Дима помолчал, а потом вдруг сказал:
— Мне кажется, тебе нужно вернуть Милу Анне Петровне.
— Почему это? Она и моя дочь, я хочу, чтобы она жила со мной. И суд тоже решил, что со мной ей будет лучше. Да и тебе с сестрой будет веселее.
— С тобой ей плохо, ты же сам это видишь.
— Ничего, она привыкнет.
— Зачем тебе она? Ты же всё равно в будние дни почти не бываешь дома. А по выходным мы могли бы, как раньше, все вместе гулять. Знаешь, у некоторых моих одноклассников папы живут отдельно. Но дети все живут с мамами, и папы берут их к себе на выходные. И все довольны.
— Это Анна Петровна тебя накрутила?
— Нет, она заболела и не может говорить, у неё очень высокая температура и горло болит. А она, между прочим, там одна, ей даже некому чай сделать! Можно я поеду и поухаживаю за ней?
— Что за мысли? Она же может тебя заразить.
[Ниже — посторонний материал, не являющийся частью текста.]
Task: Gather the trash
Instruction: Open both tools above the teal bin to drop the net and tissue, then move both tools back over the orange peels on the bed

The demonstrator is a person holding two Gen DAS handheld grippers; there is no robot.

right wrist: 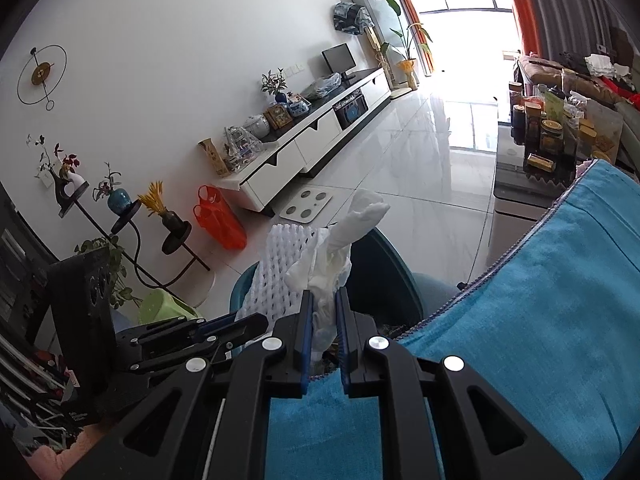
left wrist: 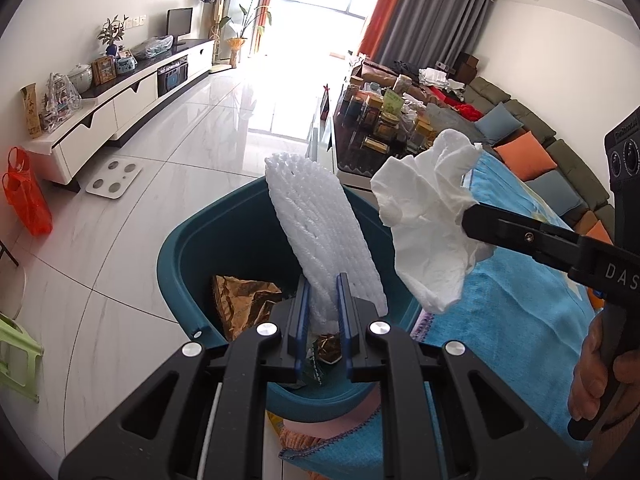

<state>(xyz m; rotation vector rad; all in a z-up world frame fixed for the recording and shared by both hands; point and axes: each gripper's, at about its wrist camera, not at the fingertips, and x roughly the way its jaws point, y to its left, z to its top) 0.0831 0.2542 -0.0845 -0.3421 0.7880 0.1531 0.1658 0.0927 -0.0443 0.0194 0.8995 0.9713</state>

Если ей так плохо, пусть едет в больницу, там о ней позаботятся.
— Ей нужен чай с мёдом, мне мама всегда его делала, когда у меня болело горло! Разве в больнице ей его сделают? Там только уколы ставят и таблетки горькие пить заставляют!
— Дима, когда взрослый человек заболевает, то дети не должны с ним общаться, потому что могут заразиться. Дети не должны ухаживать за больными взрослыми.
— Тогда езжай к ней ты и хотя бы чай приготовь. Можно налить его в термос, и он долго будет горячим. Мне мама так наливала. У тебя есть термос? Если нет, то можно взять у меня дома.
— Дима, я не могу к ней поехать, я отпустил Полину, она очень устала и просила на выходных дать ей отдохнуть.
— Ты — злой! Ты непонятно для чего издеваешься над Милой, ты не разрешаешь мне поехать помочь Анне Петровне. А ведь я могу надеть маску! Я знаю, что когда кто-то болен, надевают специальную маску! Лучше бы меня в детдом забрали! Я не хочу с тобой жить!
— Дима, сегодня пятница, ты устал. Мы все перенервничали эти дни из-за Милы. Давай успокоимся и поговорим завтра.
Мне едва удалось убедить Диму лечь спать. Вот же дрянь, настроила против меня моего ребёнка! Хотя может бы, Дима просто вырос добрым и отзывчивым мальчиком? Наверное, это было неплохо и стоило такие душевные порывы как-то стимулировать. Может, купить каких-то лекарств, заказать еды и отправить от его имени курьером? Надо будет предложить утром.